The term “securities” is used in financial lingo on a daily basis. The pundits on the financial shows are always speaking about “Securities”. Your investment advisor or 401K provider probably sends you regular information about “Your portfolio of securities” and how to optimize it.
But indeed, what exactly are “Securities”? The word actually has a fairly precise meaning. Lets take a look.
According to Investopedia, a security, in the financial sense, is an instrument that holds monetary value, representing ownership or a right to ownership in a publicly traded company or a debt to be repaid with interest. The exact value of a security can change on a daily basis according to market supply and demand.
Securities are liquid instruments, meaning they can be traded on market exchanges. A company, government or other entity issues securities in order to raise money. Investors buy securities when they are initially offered, or afterward on what is referred to as the secondary market.
Two Main Types of Securities
The two main types of securities are stocks and bonds.
A stock, also known as an equity security, is an instrument representing the ownership held by shareholders in a company, partnership or trust. There are two main types of stock: Common stock and preferred stock. Most people who own stock own common shares.
Although some stocks pay out periodic dividends, most people own stock for the potential that they will increase in value. The total return they achieve is then the capital gain they realize upon the sale of the stock plus any dividends they have received while owning it.
Bonds are debt securities, meaning that they represent money that has been borrowed and must be repaid along with interest. Bonds can vary as to the length of time the instrument is in force, known as the term. They are issued by corporations, governments and government entities.
Their price can vary as interest rates and other market factors vary. If held to maturity, the bondholder will receive the exact amount he paid for the bond, plus the periodic interest he has received during the term. Bonds can be sold before the term ends, and a capital gain or loss may be realized.

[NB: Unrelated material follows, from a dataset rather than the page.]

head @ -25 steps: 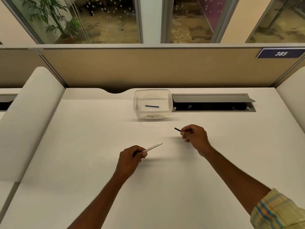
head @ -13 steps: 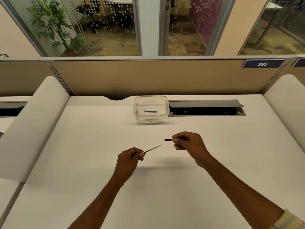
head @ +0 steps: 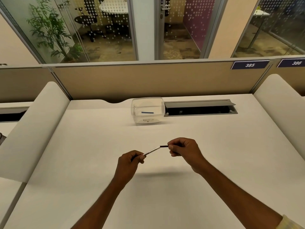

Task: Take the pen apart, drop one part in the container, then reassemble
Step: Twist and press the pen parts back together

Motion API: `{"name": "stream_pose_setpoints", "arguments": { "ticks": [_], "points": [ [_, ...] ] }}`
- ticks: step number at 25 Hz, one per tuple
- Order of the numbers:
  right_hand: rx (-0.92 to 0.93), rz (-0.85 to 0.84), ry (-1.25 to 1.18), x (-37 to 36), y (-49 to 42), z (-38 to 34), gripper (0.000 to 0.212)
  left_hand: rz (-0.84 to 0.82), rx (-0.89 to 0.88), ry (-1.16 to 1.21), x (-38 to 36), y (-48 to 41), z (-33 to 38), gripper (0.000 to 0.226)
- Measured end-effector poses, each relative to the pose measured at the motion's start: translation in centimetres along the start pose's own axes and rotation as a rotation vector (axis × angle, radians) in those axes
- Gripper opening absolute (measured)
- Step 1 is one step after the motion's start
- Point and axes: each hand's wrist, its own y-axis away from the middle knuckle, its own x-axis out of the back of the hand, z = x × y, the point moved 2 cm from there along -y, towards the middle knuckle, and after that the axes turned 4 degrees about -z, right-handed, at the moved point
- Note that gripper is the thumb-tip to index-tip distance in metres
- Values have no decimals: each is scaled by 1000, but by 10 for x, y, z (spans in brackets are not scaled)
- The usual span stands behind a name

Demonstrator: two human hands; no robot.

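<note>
My left hand (head: 130, 161) pinches the lower end of a thin white pen body (head: 152, 150) that points up and to the right. My right hand (head: 184, 150) grips a short dark pen part (head: 163, 146); its free tip touches the white body's open end. Both hands hover above the middle of the white desk (head: 99, 146). A clear plastic container (head: 147, 110) labelled "RECYCLE" stands at the back of the desk. A small blue pen part (head: 147, 112) lies flat inside it.
An open grey cable tray (head: 200, 107) is set into the desk right of the container. A tan partition (head: 148, 80) closes the back. White rounded dividers stand at the left (head: 33, 129) and right (head: 280, 103) sides.
My two hands have moved toward each other. The gap between the dark part and the white body has closed, so their ends now meet. The camera has tilted up a little.
</note>
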Motion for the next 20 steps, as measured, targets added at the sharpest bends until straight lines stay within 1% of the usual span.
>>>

Hybrid securities are those that have characteristics of both stocks and bonds. There are several types of hybrid securities, including convertible bonds, convertible stocks, preference shares and equity warrants.
How are Securities Regulated?
In the United States, securities are regulated in order to maintain trading integrity and prevent abuse. The principal regulator is the US Securities and Exchange Commission (SEC). Within the brokerage industry itself, Self Regulatory Organizations (SRO’s) provide additional oversight and regulation as well.
Most other countries have some form of government regulation on securities issues by their corporations, but in many cases, the rules governing them are less strict than in the US.